What do folks think for a future version of blacklight?
-Steve
--
Stephen Meyer
Library Application Developer
UW-Madison Libraries
312F Memorial Library
728 State St.
Madison, WI 53706
sme...@library.wisc.edu
608-265-2844 (ph)
"Just don't let the human factor fail to be a factor at all."
- Andrew Bird, "Tables and Chairs"
Then all code that wanted to see if a marc representation was available
would simply call document.respond_to?(:to_marc) [instead of the
current !document.marc.marc.nil? ], and would simply call
document.to_marc to get it (instead of teh current document.marc.marc).
Then for Stephen's use case, you'd just add a local (or from a shared
plugin) SolrDocument extension that added a #to_marc method which pulled
the marc from the db instead of a solr field , and only added that
method to documents that had look-up-able marc. (Have to use a bit of
ruby trickery to conditionally only add the method based on conditions
of the instance, but it's do-able).
And then it would Just Work. [It would be slightly harder if you wanted
to use marc documents on search results screen, rather than just item
detail, because you'd want to fetch all of the marc in one SQL call from
your rdbms, not N, for efficiency.

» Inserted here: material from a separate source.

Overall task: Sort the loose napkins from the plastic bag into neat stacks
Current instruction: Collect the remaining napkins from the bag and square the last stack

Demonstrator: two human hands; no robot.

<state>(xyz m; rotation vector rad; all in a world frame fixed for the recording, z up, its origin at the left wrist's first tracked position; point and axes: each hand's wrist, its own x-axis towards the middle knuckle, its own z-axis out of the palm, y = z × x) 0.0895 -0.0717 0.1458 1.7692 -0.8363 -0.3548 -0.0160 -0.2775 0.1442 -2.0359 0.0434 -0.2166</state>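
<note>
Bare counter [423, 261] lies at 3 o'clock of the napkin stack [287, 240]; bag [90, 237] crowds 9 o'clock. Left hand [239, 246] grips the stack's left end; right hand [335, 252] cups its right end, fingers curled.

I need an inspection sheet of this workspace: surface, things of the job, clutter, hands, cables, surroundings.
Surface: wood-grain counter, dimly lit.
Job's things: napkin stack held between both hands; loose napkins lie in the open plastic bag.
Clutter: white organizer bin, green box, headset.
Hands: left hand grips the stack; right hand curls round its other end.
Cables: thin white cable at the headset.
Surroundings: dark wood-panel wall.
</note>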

But still do-able].
I hope to code up a draft proposed patch implementing this kind of
SolrDocument extension API "soon". I will need it for my Umlaut
integration too.
Jonathan
In my own (very limited and not precise) profiling, it _appeared_ that
the only place a performance slowdown appeared when using Marc in search
results (in my case from my solr index) was not in parsing the marc, and
not neccesarily (apparently, at my index size) in Solr's processing --
but actually in the extra time to transfer the marc records over the
HTTP wire from solr.
So I'm curious if grabbing it from a db instead might reduce even that
performance impact (which for my purposes is so far tolerable, even as
it is).
Jonathan
--
You received this message because you are subscribed to the Google Groups "Blacklight Development" group.
To post to this group, send email to blacklight-...@googlegroups.com.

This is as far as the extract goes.